[Task details]: Filter the material below down to the lines containing the word "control".

[Given records]:
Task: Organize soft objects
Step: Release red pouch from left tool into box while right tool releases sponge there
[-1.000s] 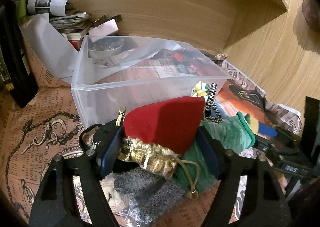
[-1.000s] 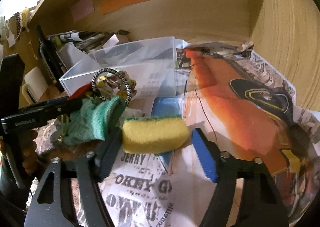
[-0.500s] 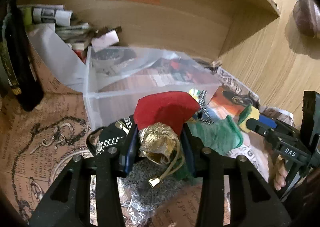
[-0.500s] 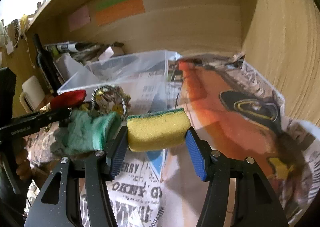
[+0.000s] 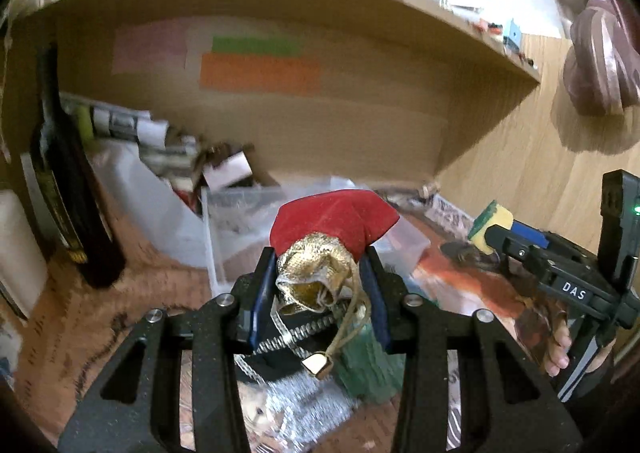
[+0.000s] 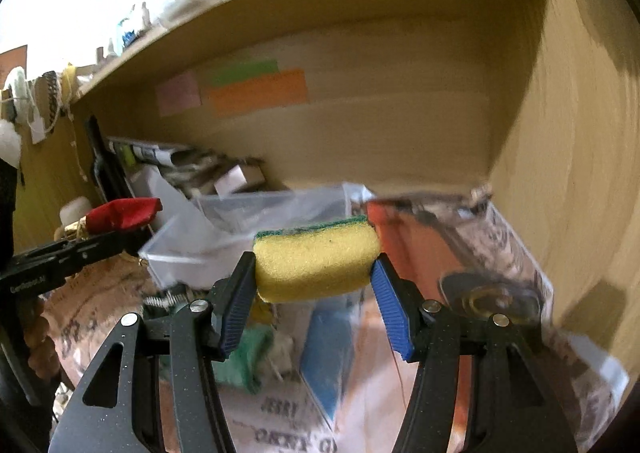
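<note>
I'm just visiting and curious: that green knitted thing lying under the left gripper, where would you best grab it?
Probably from above, pinching the bunched upper fold of the green knitted piece. It lies slumped on the paper-covered table, partly under the chain and pouch cord, so a side approach would likely snag those. Both the left gripper and the right gripper are full now.
</note>
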The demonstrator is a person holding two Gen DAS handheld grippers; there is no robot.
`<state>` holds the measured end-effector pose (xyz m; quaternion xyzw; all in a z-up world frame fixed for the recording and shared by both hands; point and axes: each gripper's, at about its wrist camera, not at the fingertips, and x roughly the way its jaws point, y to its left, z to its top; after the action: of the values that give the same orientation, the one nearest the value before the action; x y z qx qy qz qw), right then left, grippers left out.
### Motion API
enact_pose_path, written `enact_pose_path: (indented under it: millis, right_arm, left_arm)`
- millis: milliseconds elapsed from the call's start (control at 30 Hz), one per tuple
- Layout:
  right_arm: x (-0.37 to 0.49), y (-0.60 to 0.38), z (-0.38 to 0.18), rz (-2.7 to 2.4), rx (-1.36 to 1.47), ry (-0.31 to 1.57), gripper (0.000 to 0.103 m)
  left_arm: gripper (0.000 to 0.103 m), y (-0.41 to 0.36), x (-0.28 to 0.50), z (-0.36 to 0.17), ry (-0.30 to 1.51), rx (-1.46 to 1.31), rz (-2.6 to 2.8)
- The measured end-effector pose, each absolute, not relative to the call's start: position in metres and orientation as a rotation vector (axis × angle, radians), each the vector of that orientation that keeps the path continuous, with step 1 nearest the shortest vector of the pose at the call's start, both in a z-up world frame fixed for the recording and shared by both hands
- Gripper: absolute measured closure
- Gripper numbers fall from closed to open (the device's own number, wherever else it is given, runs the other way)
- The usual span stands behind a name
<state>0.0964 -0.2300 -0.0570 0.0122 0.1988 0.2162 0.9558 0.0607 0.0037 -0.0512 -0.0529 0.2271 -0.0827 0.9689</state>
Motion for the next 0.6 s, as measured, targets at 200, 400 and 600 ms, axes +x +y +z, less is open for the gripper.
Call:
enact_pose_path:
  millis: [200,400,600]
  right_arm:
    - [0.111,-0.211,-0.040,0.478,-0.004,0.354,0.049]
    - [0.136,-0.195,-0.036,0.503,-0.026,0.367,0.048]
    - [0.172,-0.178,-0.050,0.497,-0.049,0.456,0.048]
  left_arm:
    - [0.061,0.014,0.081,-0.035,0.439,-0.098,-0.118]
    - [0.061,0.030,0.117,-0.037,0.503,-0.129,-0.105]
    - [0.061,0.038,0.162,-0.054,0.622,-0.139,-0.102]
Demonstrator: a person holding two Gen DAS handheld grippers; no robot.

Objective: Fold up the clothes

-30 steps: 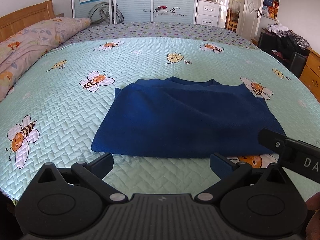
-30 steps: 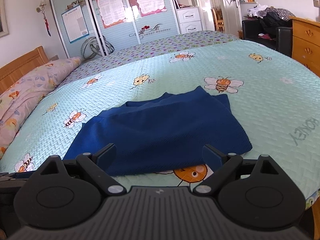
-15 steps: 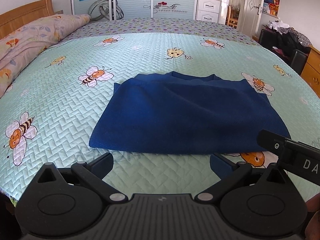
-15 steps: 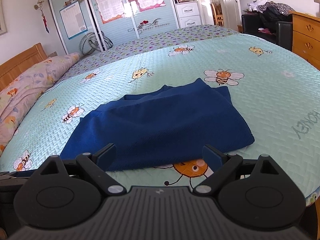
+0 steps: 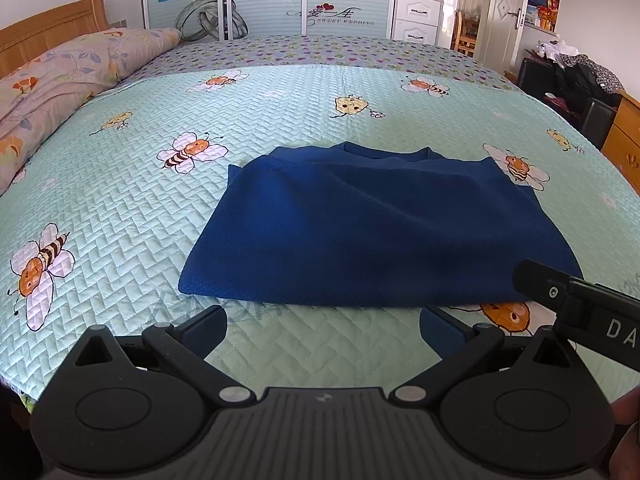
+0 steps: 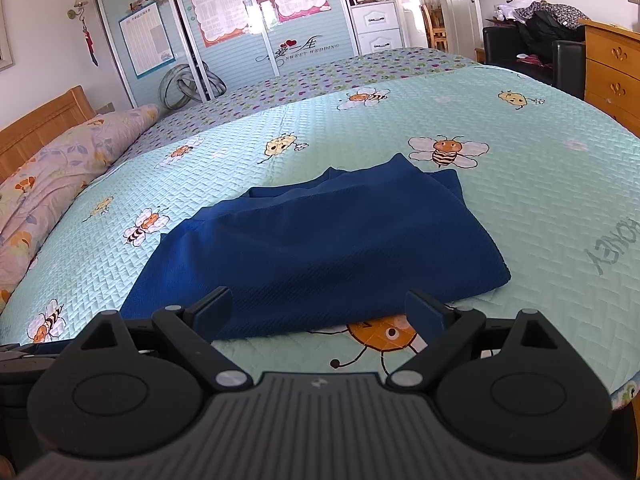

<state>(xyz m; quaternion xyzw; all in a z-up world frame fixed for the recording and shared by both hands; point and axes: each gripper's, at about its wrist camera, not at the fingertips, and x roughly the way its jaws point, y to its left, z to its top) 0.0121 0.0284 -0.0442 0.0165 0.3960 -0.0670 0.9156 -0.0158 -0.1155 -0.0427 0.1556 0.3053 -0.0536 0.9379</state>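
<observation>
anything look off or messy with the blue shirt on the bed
Mostly tidy. The shirt lies folded flat on the bedspread, but its far edge is uneven: layers bunch and poke out at the back. Nothing is spilled or damaged.

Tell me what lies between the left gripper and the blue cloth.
Only bare quilt: in the left wrist view, the open left gripper sits just short of the blue cloth, nothing else between.

Both my tongs have crept in toward the folded blue shirt (image 5: 372, 228) over the last second. It sits lower and bigger in both views now, and its near edge has almost reached my right tongs (image 6: 320, 312). My left tongs (image 5: 322, 328) tipped downward, so less wardrobe shows up top.
</observation>
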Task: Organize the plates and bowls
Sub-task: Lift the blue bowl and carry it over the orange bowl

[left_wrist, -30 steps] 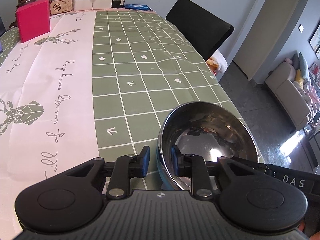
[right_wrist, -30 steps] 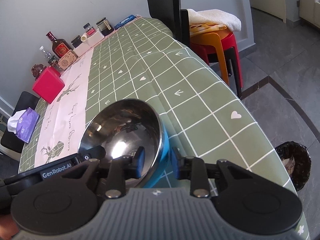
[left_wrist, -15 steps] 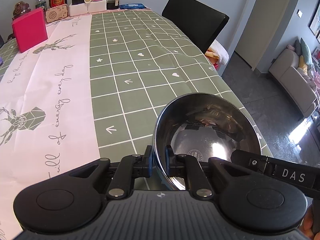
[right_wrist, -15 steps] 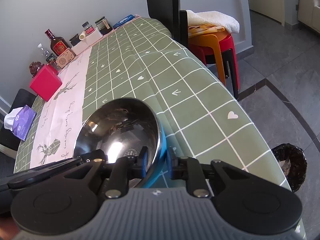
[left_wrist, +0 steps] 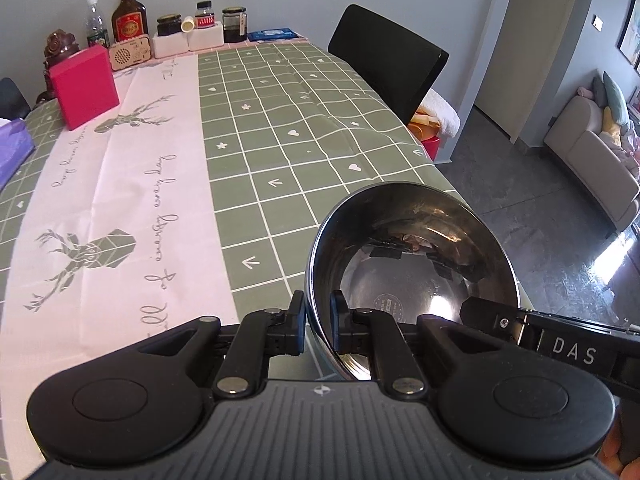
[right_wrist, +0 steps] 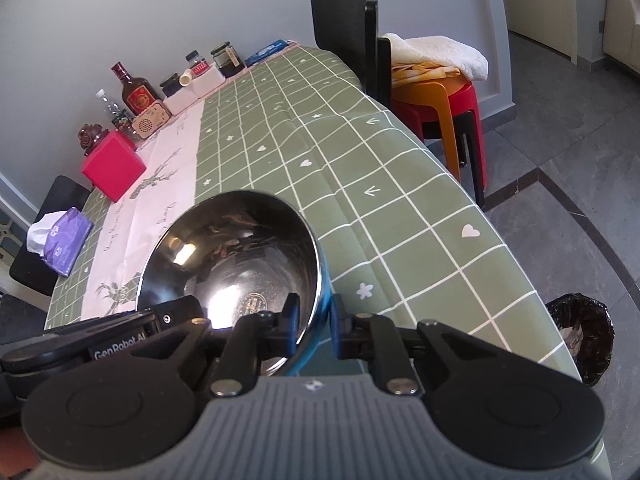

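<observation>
A steel bowl (left_wrist: 412, 264) with a blue outer wall (right_wrist: 324, 280) hangs just over the front right part of the table, tilted a little. My left gripper (left_wrist: 318, 312) is shut on its near left rim, one pad inside the bowl and one outside. My right gripper (right_wrist: 314, 314) grips the opposite rim the same way; its jaws are still closing and the pads press on the wall between them. Each view shows the other gripper's black body reaching in at the far side of the bowl. The bowl holds nothing.
The green checked tablecloth (left_wrist: 280, 160) has a pink strip (left_wrist: 120, 200). A pink box (left_wrist: 84, 84), bottles and jars (left_wrist: 128, 20) line the far end. A tissue pack (right_wrist: 64, 240) lies left. A black chair (left_wrist: 384, 60), stacked stools (right_wrist: 440, 96) and a bin (right_wrist: 580, 336) stand right.
Both grippers went from open around the bowl's rim to shut on it. Both then rose with the bowl, and the table now looks farther below.
</observation>
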A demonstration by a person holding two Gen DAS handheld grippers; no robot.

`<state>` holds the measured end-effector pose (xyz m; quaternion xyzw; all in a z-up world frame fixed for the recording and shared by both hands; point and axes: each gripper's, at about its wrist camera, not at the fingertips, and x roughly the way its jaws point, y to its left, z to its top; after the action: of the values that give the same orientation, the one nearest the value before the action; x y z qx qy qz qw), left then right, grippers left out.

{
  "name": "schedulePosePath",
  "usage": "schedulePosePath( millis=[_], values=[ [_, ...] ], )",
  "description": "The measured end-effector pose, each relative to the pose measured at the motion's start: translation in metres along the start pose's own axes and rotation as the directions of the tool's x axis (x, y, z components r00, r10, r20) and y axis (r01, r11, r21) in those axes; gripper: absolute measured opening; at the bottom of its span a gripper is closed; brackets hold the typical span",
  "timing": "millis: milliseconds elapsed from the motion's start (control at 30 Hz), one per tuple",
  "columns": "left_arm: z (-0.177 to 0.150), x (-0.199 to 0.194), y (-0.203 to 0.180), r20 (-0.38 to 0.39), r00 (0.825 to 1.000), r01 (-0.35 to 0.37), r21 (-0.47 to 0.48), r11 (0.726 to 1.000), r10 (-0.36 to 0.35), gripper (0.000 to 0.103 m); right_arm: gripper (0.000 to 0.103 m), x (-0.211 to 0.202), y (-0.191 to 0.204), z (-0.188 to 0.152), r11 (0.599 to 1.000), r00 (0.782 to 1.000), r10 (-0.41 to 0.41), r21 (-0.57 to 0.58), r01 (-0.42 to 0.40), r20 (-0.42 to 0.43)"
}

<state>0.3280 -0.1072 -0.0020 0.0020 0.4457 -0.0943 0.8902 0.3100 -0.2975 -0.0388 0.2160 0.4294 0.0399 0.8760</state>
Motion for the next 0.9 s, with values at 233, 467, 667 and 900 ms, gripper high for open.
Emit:
schedulePosePath(
  millis=[233, 467, 667, 900],
  values=[
    [-0.006, -0.039, 0.008, 0.035, 0.999, -0.010, -0.006, 1.000, 0.010, 0.013, 0.013, -0.033, 0.019, -0.008, 0.999, 0.999, 0.038, -0.017, -0.038, 0.039],
    [-0.015, -0.080, 0.023, 0.067, 0.998, -0.018, -0.015, 1.000, 0.019, 0.014, 0.013, -0.066, 0.043, -0.023, 0.994, 0.993, 0.090, -0.062, -0.086, 0.074],
    [-0.025, -0.103, 0.035, 0.075, 0.997, -0.025, -0.016, 1.000, 0.027, 0.014, 0.014, -0.084, 0.058, -0.039, 0.988, 0.988, 0.129, -0.095, -0.122, 0.079],
    [-0.043, -0.119, 0.057, 0.032, 0.999, -0.024, -0.045, 0.999, 0.025, 0.014, 0.014, -0.092, 0.072, -0.060, 0.980, 0.985, 0.169, -0.110, -0.164, 0.034]
  ],
)
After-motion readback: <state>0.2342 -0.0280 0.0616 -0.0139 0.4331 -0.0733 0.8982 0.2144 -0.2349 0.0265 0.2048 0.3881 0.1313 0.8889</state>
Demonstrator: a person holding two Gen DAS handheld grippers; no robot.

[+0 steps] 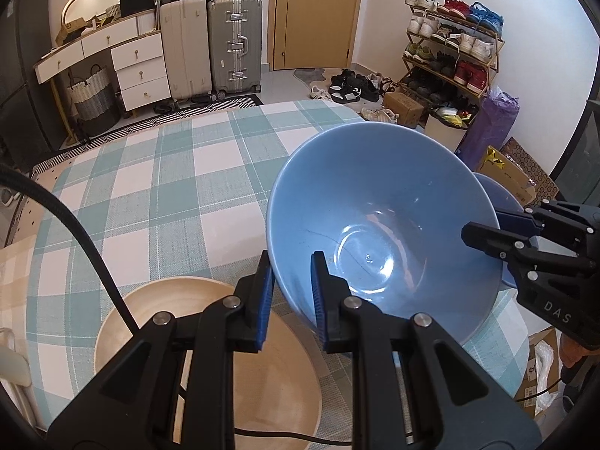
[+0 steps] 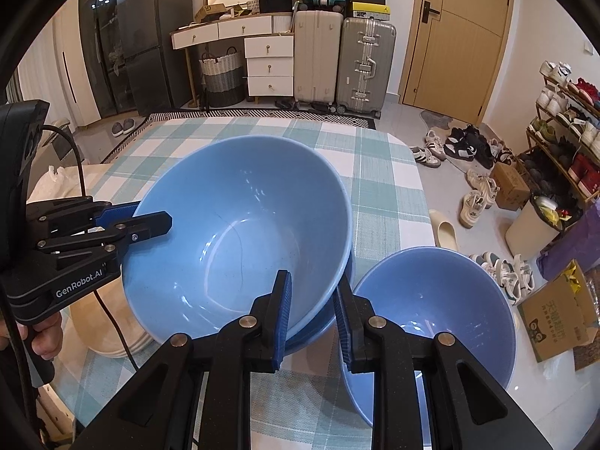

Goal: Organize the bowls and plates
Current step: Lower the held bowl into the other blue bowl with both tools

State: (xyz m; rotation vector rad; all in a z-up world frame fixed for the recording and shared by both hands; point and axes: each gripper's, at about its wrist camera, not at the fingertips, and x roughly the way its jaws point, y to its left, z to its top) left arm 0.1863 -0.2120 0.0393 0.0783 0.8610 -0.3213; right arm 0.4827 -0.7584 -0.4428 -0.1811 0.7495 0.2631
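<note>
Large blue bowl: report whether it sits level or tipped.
Tipped. The large blue bowl leans, its rim slanting, gripped on opposite sides by the left gripper and right gripper.

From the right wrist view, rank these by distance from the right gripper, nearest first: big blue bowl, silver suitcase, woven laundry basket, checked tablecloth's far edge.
1. Big blue bowl, rim between the right gripper fingers, just left.
2. Checked tablecloth's far edge, straight ahead.
3. Woven laundry basket, far left on the floor, and silver suitcase, far right of centre: too close to call.
</note>
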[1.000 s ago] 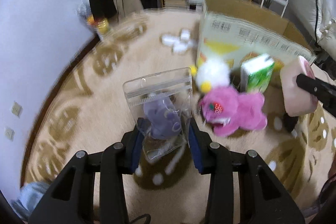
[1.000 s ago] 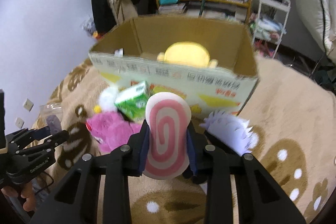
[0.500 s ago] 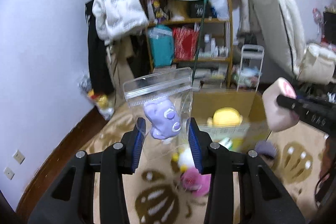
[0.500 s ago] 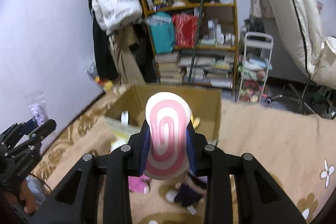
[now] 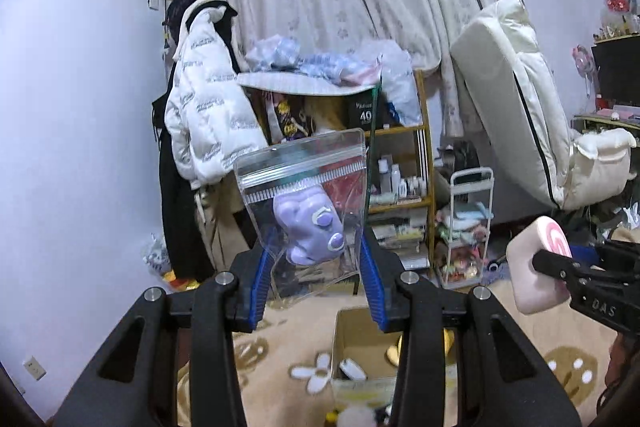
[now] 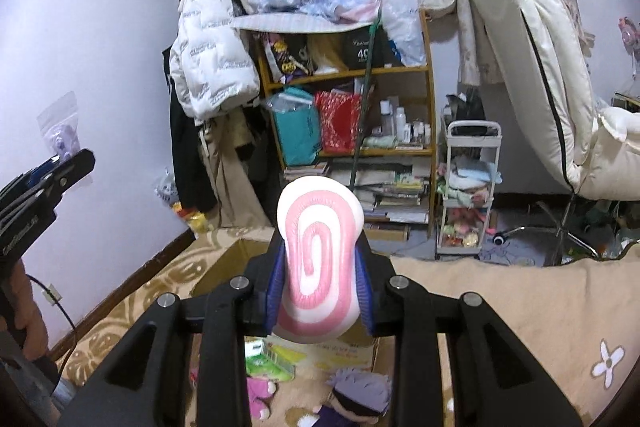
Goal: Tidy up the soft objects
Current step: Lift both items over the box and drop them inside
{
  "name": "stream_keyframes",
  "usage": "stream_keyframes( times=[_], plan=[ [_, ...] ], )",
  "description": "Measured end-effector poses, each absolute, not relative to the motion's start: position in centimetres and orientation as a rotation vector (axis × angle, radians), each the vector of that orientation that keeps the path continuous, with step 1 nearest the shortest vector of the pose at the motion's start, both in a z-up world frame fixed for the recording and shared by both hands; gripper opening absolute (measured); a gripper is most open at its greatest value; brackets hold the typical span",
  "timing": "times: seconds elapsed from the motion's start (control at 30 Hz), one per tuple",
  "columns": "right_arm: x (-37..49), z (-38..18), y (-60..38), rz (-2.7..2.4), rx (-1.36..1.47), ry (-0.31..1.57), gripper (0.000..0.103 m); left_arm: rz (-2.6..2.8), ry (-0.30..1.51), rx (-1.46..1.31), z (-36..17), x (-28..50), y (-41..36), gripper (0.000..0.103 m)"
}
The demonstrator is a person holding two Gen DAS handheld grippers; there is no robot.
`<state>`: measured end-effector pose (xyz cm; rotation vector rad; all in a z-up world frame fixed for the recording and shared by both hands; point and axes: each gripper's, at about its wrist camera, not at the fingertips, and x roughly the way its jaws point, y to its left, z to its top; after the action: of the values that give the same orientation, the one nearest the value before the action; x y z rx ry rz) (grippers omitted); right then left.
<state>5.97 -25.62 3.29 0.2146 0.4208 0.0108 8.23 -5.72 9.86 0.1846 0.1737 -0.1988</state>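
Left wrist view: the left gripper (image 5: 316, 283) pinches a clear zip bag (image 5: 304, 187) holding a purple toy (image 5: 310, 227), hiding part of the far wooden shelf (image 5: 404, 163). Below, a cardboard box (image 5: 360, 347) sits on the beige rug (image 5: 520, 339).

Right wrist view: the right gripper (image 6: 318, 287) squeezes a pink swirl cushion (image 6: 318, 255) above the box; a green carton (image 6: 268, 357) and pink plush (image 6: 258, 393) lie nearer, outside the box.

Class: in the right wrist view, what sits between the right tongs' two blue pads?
A pink-and-white swirl cushion, squeezed by the right tongs; right wrist view.
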Motion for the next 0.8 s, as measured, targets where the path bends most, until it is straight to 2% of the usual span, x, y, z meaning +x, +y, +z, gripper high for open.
stream_keyframes(
  times=[0.2,0.37,0.8],
  plan=[
    [6.8,3.8,-26.4,0.006,0.223,0.376,0.033,-0.229,0.164,0.164,8.8,9.8,-6.4,0.040],
    [7.9,3.4,-26.5,0.008,0.234,0.363,0.033,-0.257,0.223,0.137,6.9,11.4,-6.5,0.040],
    [10.5,-0.2,-26.2,0.020,0.228,0.447,0.034,-0.276,0.344,0.183,2.1,14.0,-8.3,0.040]
  ],
)
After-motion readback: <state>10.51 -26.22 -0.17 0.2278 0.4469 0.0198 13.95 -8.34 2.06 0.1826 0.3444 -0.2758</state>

[Your solution]:
- millis: milliseconds elapsed from the call's start (control at 30 Hz), one per tuple
  "timing": "millis: milliseconds elapsed from the motion's start (control at 30 Hz), one per tuple",
  "timing": "times: seconds elapsed from the motion's start (control at 30 Hz), one per tuple",

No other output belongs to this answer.